Она улетела, а мы остались. Пару дней покиросинил, но не до соплей, а так, для тонуса. На третий день выкинул тормозной парашют, да хуй там был: кореш в гости зашёл, принёс два литра и стропорез. Ну, а на пятый день собака меня уже за шиворот в ванную волокла. Заебалась горемычная. Кое-как они с кошкой привели меня в чувство. — Знаешь, дорогой, пора тебе на природу, подлечить здоровье, — кошка говорит. А я в очень хуёвом состоянии, руки ходуном, постоянно сблёвываю не пойми чем, хотя вроде и не жрал ничего... По квартире перемещаюсь, как афробиоробот. Увидел пустые бутылки, аж мотор клинить начало. Действительно, пора на природу.
— Я на рыбалку хочу... — сказала собака. — Рыба, и ниепёт! — поддакнула кошка. — Какая рыба? На улице минус пять! — Самая погода для зимней рыбалки, корюшка сейчас прёт. — Это вам Затевахин наплёл что ли? — Тебе ли не всё равно, как раз спирт выветрится на морозе.
Короче, уломали они меня на рыбалку. Только вот я не был ни разу на «зимней». Рыбаков-то встречал, по городу их много бывает навалено, у метро в основном. Но как говорится: «Для рыбалки мало страсти — нужны снасти». Стал вспоминать, кто у меня из знакомых маньячит по этому делу. Звоню Вовану: — Вован, привет! — Здорова! Толик тут к тебе заходил на днях, говорит, не помнит, как ушёл. — Через дверь ушёл. — Только проснулся в вытрезвителе— и Вован заржал.— Сам-то как? — Да, моя опять решила мир повидать— полетела в Баден-блядь- Баден, на хуй. — «Твоя» какая, Света или Лена? — Катя. С двуспальной кровати... — А ты как всегда, на стакан, значит? — Слушай, давай без касания морального облика, а? — Мне-то чего не позвонил, я бы тоже врезал, а то работа заебала, я такой новый шалман знаю на 7-ой Советской... — Вова, мне хуёво. — Ну, всё, извини, чего хотел? — Ты, вроде, рыбак у нас.
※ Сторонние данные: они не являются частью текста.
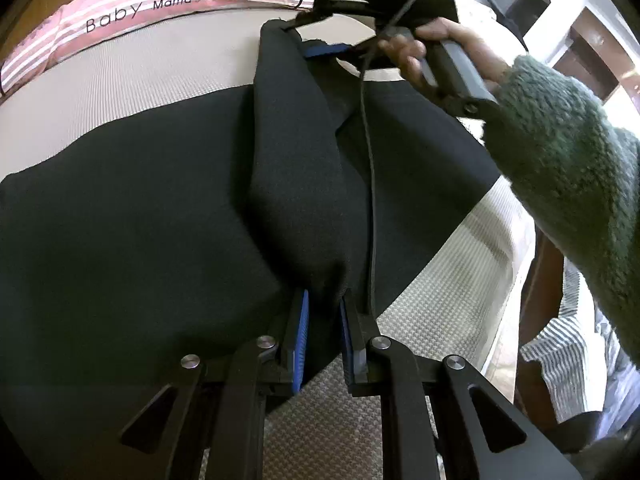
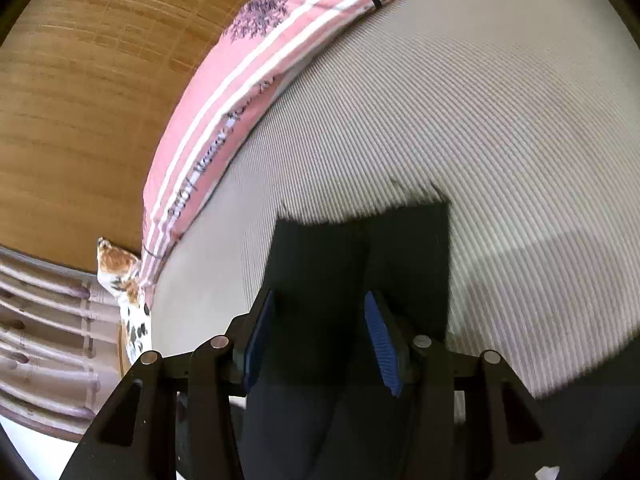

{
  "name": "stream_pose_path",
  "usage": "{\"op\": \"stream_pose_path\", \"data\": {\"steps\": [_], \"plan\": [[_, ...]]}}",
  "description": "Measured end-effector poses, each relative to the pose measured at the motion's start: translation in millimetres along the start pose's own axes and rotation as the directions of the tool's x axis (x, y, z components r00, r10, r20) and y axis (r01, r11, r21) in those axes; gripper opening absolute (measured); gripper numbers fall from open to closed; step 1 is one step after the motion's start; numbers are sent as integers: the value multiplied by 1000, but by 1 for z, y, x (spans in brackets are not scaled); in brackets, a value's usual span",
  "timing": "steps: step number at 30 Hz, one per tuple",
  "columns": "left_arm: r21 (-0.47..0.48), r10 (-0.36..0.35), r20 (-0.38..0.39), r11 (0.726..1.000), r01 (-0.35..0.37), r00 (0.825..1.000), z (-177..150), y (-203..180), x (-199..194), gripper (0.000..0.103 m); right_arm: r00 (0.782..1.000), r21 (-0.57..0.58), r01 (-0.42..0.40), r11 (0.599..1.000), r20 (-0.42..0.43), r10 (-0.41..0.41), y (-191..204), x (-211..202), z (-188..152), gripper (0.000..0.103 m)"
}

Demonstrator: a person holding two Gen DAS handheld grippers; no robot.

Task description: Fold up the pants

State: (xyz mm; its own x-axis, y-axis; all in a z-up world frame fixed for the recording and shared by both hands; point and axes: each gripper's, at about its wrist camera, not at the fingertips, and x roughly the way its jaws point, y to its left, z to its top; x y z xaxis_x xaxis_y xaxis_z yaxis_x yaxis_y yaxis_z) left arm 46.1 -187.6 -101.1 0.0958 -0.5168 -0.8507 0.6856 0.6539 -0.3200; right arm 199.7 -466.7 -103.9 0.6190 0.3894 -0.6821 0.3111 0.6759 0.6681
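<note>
Black pants [image 1: 132, 216] lie spread on a beige ribbed mattress [image 1: 132, 80]. One black strip of them is lifted taut between the two grippers. My left gripper [image 1: 324, 320] is shut on the near end of that strip, low over the mattress. My right gripper [image 1: 320, 36], held by a hand in a green sleeve, grips the far end. In the right wrist view the right gripper [image 2: 320, 336] has a pant edge [image 2: 360, 264] between its blue pads [image 2: 380, 340], with the jaws standing wide apart.
A pink striped pillow [image 1: 160, 4] lies along the mattress's far edge, against a wooden wall [image 2: 80, 100]. A black cable [image 1: 370, 200] hangs from the right gripper across the pants. Striped cloth [image 1: 560, 352] and shelves lie off the right edge.
</note>
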Motion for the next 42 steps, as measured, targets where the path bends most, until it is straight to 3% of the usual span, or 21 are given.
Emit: {"op": "stream_pose_path", "data": {"steps": [3,7,10,14,17,23,29,32,38,42], "plan": [[-2,-2,0,1000,2,1000,0,0,0,15,1000,7,-12,1000,0,12,2,8,11,44],[0,2,0,1000,-2,1000,0,0,1,15,1000,11,-18,1000,-26,18,5,17,15,12],[4,8,0,1000,-8,1000,0,-2,1,15,1000,-5,2,1000,1,-2,9,8,10,8],[24,29,-1,999,-29,1000,0,-7,1,15,995,-28,7,1000,95,-4,17,-34,3,6],[59,58,4,997,-59,998,0,-13,1,15,982,-49,47,998,186,-37,14,-91,-9,6],[116,95,21,988,-97,995,-1,-22,2,15,944,28,180,983,276,-181,-35,-175,-53,6],[195,133,43,971,-139,990,-2,-28,3,15,928,203,230,952,249,-277,-98,-196,-109,5],[245,150,44,957,-156,988,-3,-33,5,15,926,251,225,941,245,-286,-111,-197,-121,5],[279,121,59,951,-132,991,2,-36,-8,15,901,207,249,946,308,-305,-92,-213,-129,5],[304,98,24,947,-100,995,-1,-33,-6,15,897,222,284,933,282,-341,-107,-208,-137,5]]}}
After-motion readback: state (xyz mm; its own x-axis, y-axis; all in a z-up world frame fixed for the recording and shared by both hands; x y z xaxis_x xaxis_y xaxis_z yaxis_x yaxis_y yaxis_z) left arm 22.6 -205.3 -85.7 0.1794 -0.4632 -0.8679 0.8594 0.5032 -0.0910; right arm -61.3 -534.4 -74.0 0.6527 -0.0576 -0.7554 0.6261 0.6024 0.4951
Мне удочки нужны и этот, как его, альпеншток что ли. — Ледобур, наверное, ещё пешня и шумовка. — Это чего такое? — Лунку сверлить. — Да 6ля, не даун я, про ледобур можешь не объяснять, пешня с шумовкой, чё за херня? — Пешня, типа лома, лёд проверять или долбить, а шумовка, это для того, чтобы, когда суп варишь, пенку снимать. Так это то же самое, только для вылавливания льда из лунки. — Наука! — А ты думал! Тут всё по Сабанееву. На какую рыбу хочешь? — Вроде, говорят сейчас корюшка попёрла...— неуверенно говорю я. Собака с кошкой энергично кивают. — Про мормышки спроси, — напоминают. Затевахина убью, вместе с Сабанеевым, разумеется. Короче, пообещал Вовка мне помочь со снаряжением. Не имей сто рублей.
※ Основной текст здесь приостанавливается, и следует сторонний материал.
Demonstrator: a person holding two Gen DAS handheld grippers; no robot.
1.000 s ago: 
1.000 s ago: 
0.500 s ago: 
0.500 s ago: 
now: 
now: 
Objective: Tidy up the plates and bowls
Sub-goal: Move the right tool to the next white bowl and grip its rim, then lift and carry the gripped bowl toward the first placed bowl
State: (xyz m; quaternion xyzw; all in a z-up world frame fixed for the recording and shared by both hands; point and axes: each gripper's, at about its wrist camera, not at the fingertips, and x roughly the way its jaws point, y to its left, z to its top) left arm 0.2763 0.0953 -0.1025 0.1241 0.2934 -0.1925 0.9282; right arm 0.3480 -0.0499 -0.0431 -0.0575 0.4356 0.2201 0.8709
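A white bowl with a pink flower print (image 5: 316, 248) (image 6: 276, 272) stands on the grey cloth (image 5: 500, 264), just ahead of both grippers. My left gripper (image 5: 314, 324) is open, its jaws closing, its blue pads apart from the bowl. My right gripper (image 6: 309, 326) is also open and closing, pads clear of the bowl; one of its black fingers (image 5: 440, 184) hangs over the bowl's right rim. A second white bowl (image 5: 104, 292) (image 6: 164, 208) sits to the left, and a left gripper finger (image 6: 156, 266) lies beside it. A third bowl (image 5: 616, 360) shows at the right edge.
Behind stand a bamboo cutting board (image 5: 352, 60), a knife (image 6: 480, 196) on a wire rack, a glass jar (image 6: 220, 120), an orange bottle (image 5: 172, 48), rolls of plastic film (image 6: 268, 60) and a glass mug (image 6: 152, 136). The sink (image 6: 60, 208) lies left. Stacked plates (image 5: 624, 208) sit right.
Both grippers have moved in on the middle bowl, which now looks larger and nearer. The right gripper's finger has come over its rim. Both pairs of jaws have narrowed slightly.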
На домашнем консилиуме решили ехать на Залив. — Водку брать? — Возьми полбанки, но не больше. — Холодно будет ведь! — я искренне возмутился. — Если заснёшь по пьянке, то замёрзнешь. — А вы на что? — Может, ещё нарты возьмём, а ты нас впряжёшь? — Это мысль, — говорю.
Самое трудное в рыбалке— это рано просыпаться. Разбудил меня Вован, притащивший всю рыбацкую шлоебень ни свет, ни заря. Худо- бедно, но в десять мы уже были на Финбане. Вокруг сновали такие же долбаёбы, как и я. Попадались даже те, кто был уже на хорошей кочерге. Из ларька истошный женский вокал орал про то, что «была любовь». Кошка сидела в сумке. Ей пришлось смастрячить что-то наподобие маленькой меховой квартиры, пожертвовав на это дело какую то старую шубу. Собака чинно трусила рядом на коротком поводке. — Ты-то не замёрзнешь? — спросил я у неё. — Да брось, у меня шерсть тёплая, на крайняк иглу сложим — жилище эскимосов, —отвечала та.
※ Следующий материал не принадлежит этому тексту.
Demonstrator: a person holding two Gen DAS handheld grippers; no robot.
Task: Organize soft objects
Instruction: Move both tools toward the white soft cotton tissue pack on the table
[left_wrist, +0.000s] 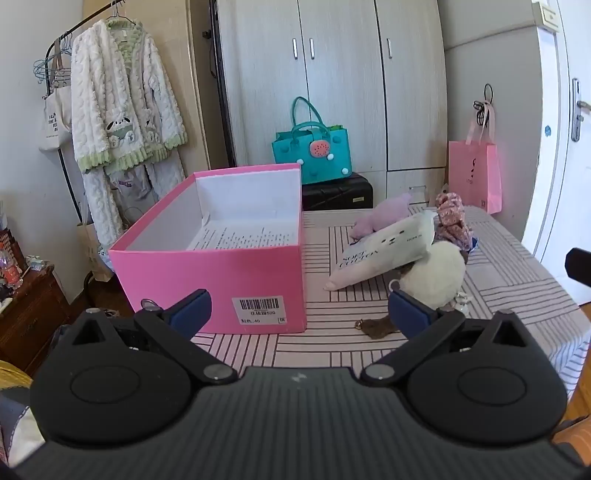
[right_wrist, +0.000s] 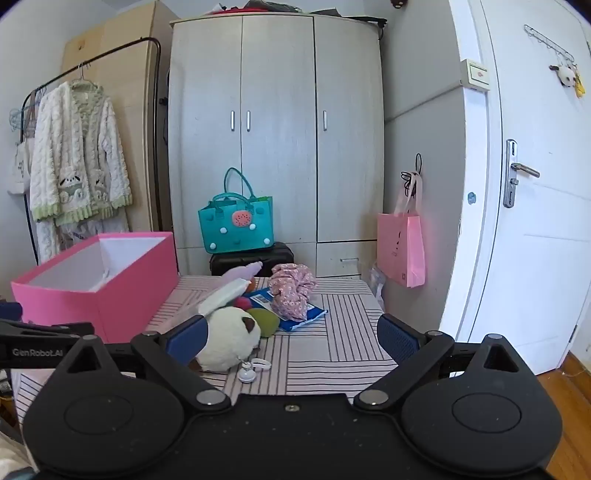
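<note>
Plush toys (left_wrist: 432, 273) — fluffy, round, rigid pink box (left_wrist: 214, 273)

Both wrist views face the wardrobe (left_wrist: 332, 92) across the table (right_wrist: 332, 350)

Legible markings as I read them from both wrist views. "SOFT COTTON" is printed on the white pack (left_wrist: 384, 251) at about 2 o'clock of the pink box (left_wrist: 221, 273). The white sticker (left_wrist: 258, 309) on the box's near face carries a barcode and the figures "520" and "40". "GenRobot.AI" stands on the black arm (right_wrist: 37, 352) at 9 o'clock in the right view. Lettering on the tote bag (left_wrist: 55, 122) is too small for me to read.
</note>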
Электричка не спеша несла нас по заснеженным ландшафтам. О чём я думал в эти минуты? Не блевануть бы. Но доехали без приключений, я даже покемарил чутка. Выходить решили с первой группой рыбаков. Я поплёлся за ними следом. Судя по их общению, все они друг друга знали, и разговоры вели про мормышки, прикормку и прочую рыбацкую атрибутику. Должен сказать, что в большом количестве данная тема очень сильно заёбывает. День обещал быть хорошим. Ветер отсутствовал, солнце припекало довольно сильно и вкупе со свежим морозным воздухом производило благоприятнейший эффект на моё самочувствие. Когда вышли на лёд, группа сразу же разделилась на три колонны. Каждая взяла свой курс. Я интуитивно пошёл налево. Минут через тридцать мои поводыри сбились в кучу. Пока они размахивали руками и о чём-то спорили, я их нагнал. — Чего стряслось? — спросил я. — Да вон, льдина откололась, вчера ветер был сильный. — И чего? Может унести? — Теоретически, да. — Так ветра же вроде нет? Все посмотрели на меня, как на полного мудака. — Ты давно рыбачишь? — наконец спросил мужик в пыжиковой шапке, такой же, как у меня на балконе. Форма у них такая что ли? — Первый раз, — с достоинством ответил я. — Тогда понятно, — засмеялся он, и все тоже заржали как лошади.— Когда почувствуешь, что ветер подымется, чистой воды уже метров сто будет. — Ладно, хуй с ним, — сказал ещё один рыболов и решительно перешагнул через трещину. Надо сказать, что если бы не это сборище, я бы и не заметил никакого подвоха, так бы и топал до Котлина. Все тоже пошли следом за отважным рыбаком. Делать не хуй, пошёл и я. Хоть очко и поигрывало, но позориться прилюдно не хотелось. Протопав ещё с полчаса, все вдруг разбежались в разные стороны как тараканы. Я остался один и, пока водил жалом по сторонам, вокруг с остервенением бурили лёд. — Давай, может и мы рыбу половим? — тактично спросила собака. — Красота-то какая, — высунувшись из сумки, сказала кошка. Я беспомощно повернулся в одну сторону, потом в другую. Заметив это, мужик в пыжиковой шапке махнул рукой. Я осторожно подошёл к нему. — Туда отойди метров на тридцать и можешь сверлить, — сказал он покровительственно и добавил.— На что ловишь? — Хуй знает, какие-то червяки. — Мотыль, — назидательно поправил он и саркастически пробормотал себе под нос, — Червяки... Ишь, рыболовы пошли.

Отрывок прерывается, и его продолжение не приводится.